A showing of actual innocence serves merely as a gateway to the airing of the petitioner's defaulted claim and is not itself cognizable in habeas as a free-standing claim. See Herrera v. Collins, 506 U.S. 390, 400 (1993) ("[C]laims of actual innocence based on newly discovered evidence have never been held to state a ground for federal habeas relief absent an independent constitutional violation occurring in the underlying state criminal proceeding."). A habeas court is, in short, concerned "`not [with] the petitioners' innocence or guilt but solely [with] the question whether their constitutional rights have been preserved.'" Id. (quoting Moore v. Dempsey, 261 U.S. 86, 87-88 (1923)); cf. Jackson v. Virginia, 443 U.S. 307 (1979) (habeas court may review an independent constitutional claim that the evidence adduced at trial was insufficient to convict a criminal defendant beyond a reasonable doubt); Thompson v. Louisville, 362 U.S. 199 (1960) (reversing conviction of "Shuffling Sam" on direct review from conviction in Louisville's police court where there was no evidence that defendant violated city ordinances).

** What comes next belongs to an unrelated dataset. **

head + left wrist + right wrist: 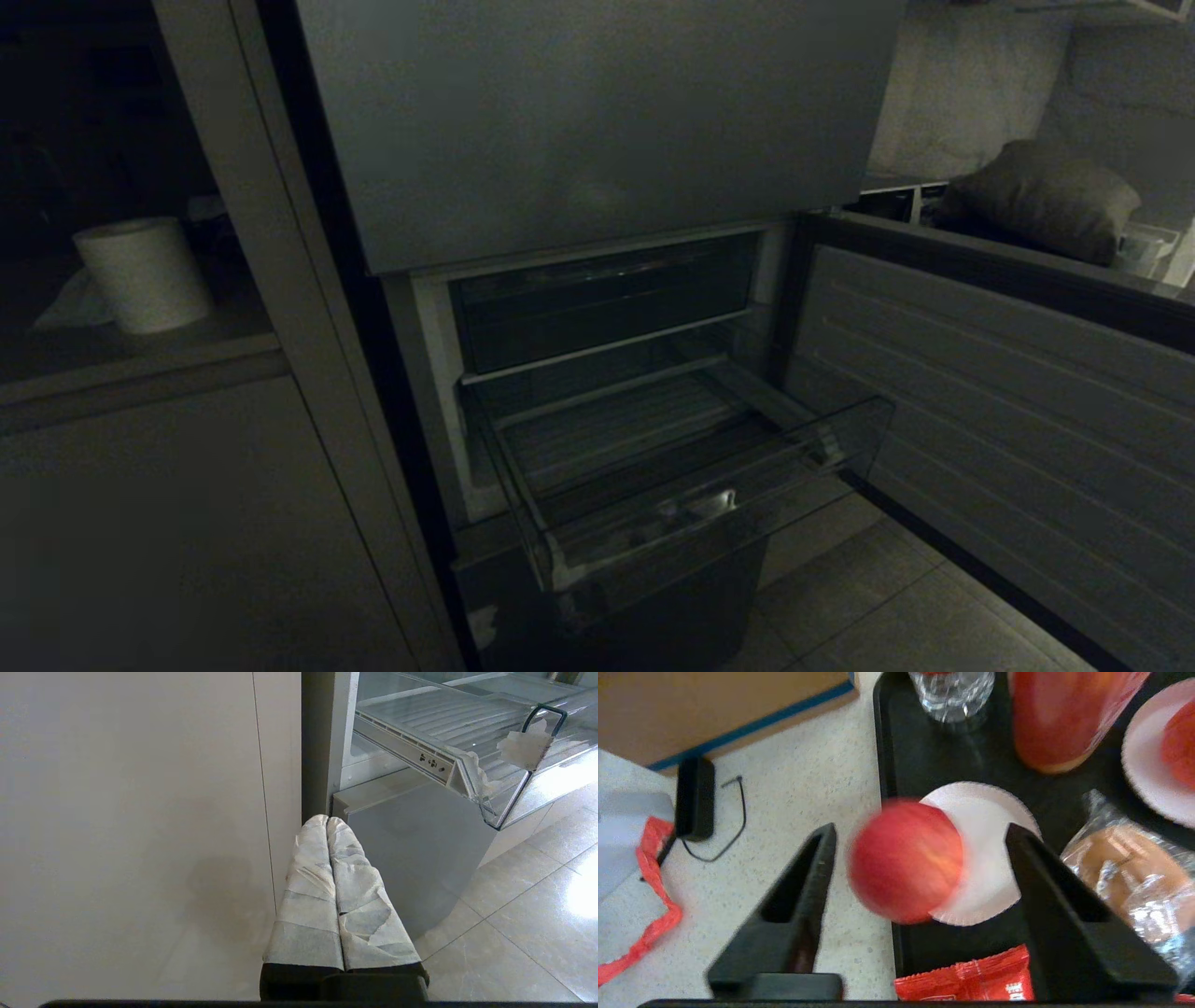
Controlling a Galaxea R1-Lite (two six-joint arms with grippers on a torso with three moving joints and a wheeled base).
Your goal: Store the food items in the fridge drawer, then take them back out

VII. Ineffective Assistance of Counsel

The Counsel Clause of the Sixth Amendment provides that a criminal defendant "shall enjoy the right . . . to have the Assistance of Counsel for his defense." U.S. Const. amend. VI. This right to counsel is "the right to effective assistance of counsel." McMann v. Richardson, 397 U.S. 759, 771 n. 14 (1970) (emphasis added). The Supreme Court has explained that in giving meaning to this requirement we must be guided by its purpose — "to ensure a fair trial" — and that therefore the "benchmark for judging any claim of ineffectiveness must be whether counsel's conduct so undermined the proper functioning of the adversarial process that the trial cannot be relied on as having produced a just result." Strickland v. Washington, 466 U.S. 668, 686 (1984). In order to prevail on a Sixth Amendment claim, a petitioner must prove both that counsel's representation "fell below an objective standard of reasonableness" measured under "prevailing professional norms," id. at 688, and that "there is a reasonable probability that, but for counsel's unprofessional errors, the result of the proceeding would have been different," id. at 694. See also United States v. Eyman, 313 F.3d 741, 743 (2d Cir. 2002). A "reasonable probability" is "a probability sufficient to undermine confidence in the outcome." Strickland, 466 U.S. at 694.

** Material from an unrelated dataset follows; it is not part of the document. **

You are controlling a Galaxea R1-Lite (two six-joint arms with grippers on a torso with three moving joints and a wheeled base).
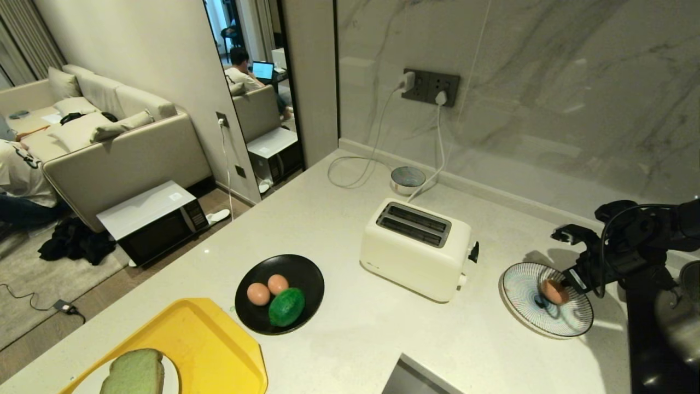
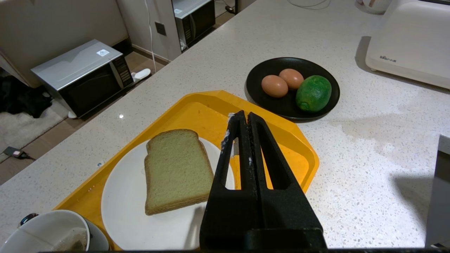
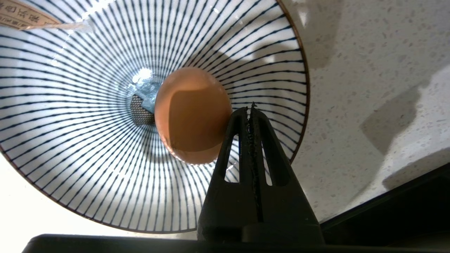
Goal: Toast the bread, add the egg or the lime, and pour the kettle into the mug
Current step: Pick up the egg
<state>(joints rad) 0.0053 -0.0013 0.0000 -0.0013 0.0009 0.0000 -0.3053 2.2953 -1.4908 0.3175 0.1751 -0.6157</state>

The performance and prejudice prongs of Strickland may be addressed in either order, and "[i]f it is easier to dispose of an ineffectiveness claim on the ground of lack of sufficient prejudice . . . that course should be followed." Id. at 697. In evaluating the prejudice suffered by a petitioner as a result of counsel's deficient performance, the court looks to the "cumulative weight of error" in order to determine whether the prejudice "reache[s] the constitutional threshold." Lindstadt v. Keane, 239 F.3d 191, 202 (2d Cir. 2001). The court must also keep in mind that "a verdict or conclusion only weakly supported by the record is more likely to have been affected by errors than one with overwhelming record support." Strickland, 466 U.S. at 696. "The result of a [criminal] proceeding can be rendered unreliable, and hence the proceeding itself unfair, even if the errors of counsel cannot be shown by a preponderance of the evidence to have determined the outcome." Purdy v. Zeldes, No. 02-7468, 2003 U.S. App. LEXIS 2053, at *18 (2d Cir. Feb. 6, 2003) (quoting Strickland, 466 U.S. at 694). Ineffective assistance may be demonstrated where counsel performs competently in some respects but not in others. See Eze v. Senkowski, 321 F.3d 110, 112 (2d Cir. 2003).

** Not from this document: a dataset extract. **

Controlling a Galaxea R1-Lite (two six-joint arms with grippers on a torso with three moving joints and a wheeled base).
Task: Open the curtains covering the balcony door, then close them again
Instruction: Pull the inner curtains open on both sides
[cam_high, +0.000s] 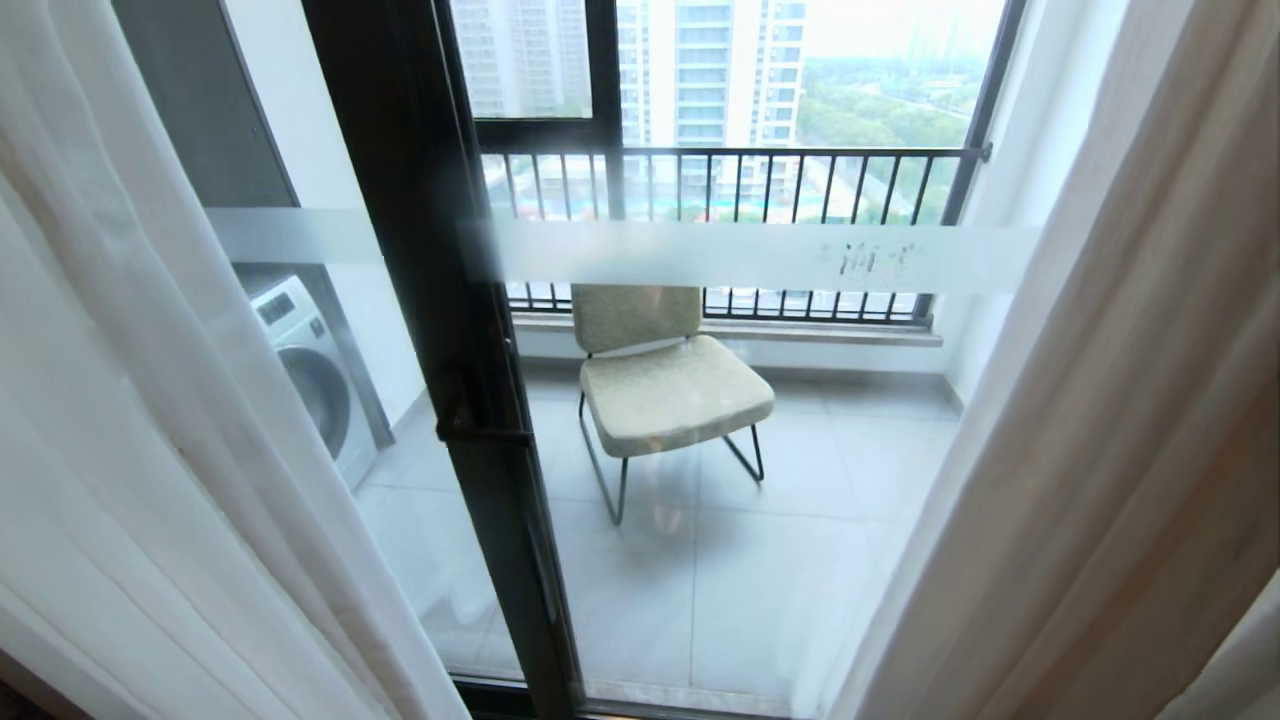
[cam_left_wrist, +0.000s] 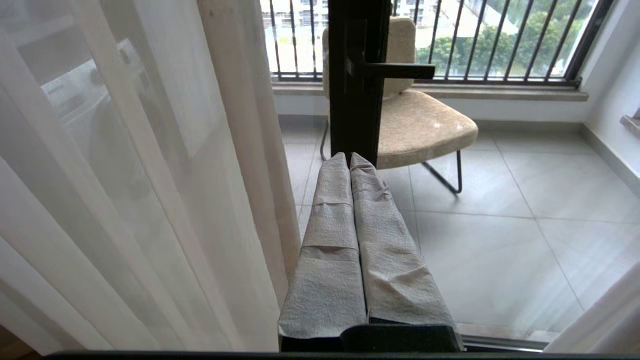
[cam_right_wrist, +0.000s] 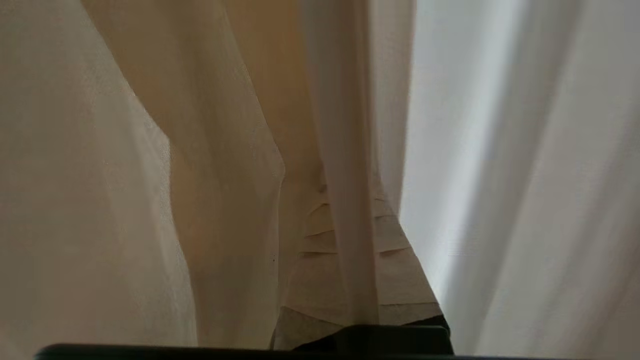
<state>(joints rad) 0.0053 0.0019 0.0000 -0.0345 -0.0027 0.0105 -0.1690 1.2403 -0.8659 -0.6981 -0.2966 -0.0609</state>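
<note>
The curtains stand parted in the head view: a white sheer panel on the left and a beige drape on the right. Between them shows the balcony door, clear glass in a black frame with a black lever handle and a frosted band. My left gripper is shut and empty; its cloth-wrapped fingers point at the door frame, just beside the sheer curtain. My right gripper is buried in curtain folds and shut on a fold running between its fingers. Neither arm shows in the head view.
Beyond the glass, a beige chair on thin metal legs stands on the tiled balcony floor. A washing machine sits at the left behind the sheer. A black railing closes the balcony's far side.
</note>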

As a general matter, strategic choices made by counsel after a thorough investigation of the facts and law are "virtually unchallengeable," though strategic choices "made after less than complete investigation are reasonable precisely to the extent that reasonable professional judgments support the limitations on investigation." Strickland, 466 U.S. at 690-91. Counsel, in other words, "has a duty to make reasonable investigations or to make a reasonable decision that makes particular investigations unnecessary." Id. at 691. Where counsel fails to make a reasonable investigation that is reasonably necessary to the defense, a court must conclude that the decision not to call an expert cannot have been based on strategic considerations and will thus be subject to review under Strickland's prejudice prong. See Pavel v. Hollins, 261 F.3d 210, 223 (2d Cir. 2001) (counsel ineffective in a child sexual abuse case where his failure to call a medical expert was based on an insufficient investigation); Lindstadt, 239 F.3d at 201 (same). The court of appeals for the Second Circuit has recently gone so far as to imply that all of counsel's significant trial decisions must be justified by a sound strategy — a significant raising of the bar that would appear to require an unrealistic degree of perfection in counsel. See Eze, 2003 U.S. App. LEXIS 2511, at *78-*79 (remanding to district court for factual hearing because it was "unable to assess with confidence whether strategic considerations accounted for . . . counsel's decisions").

There is "a strong presumption that counsel's conduct falls within the wide range of reasonable professional assistance." Strickland, 466 U.S. at 689.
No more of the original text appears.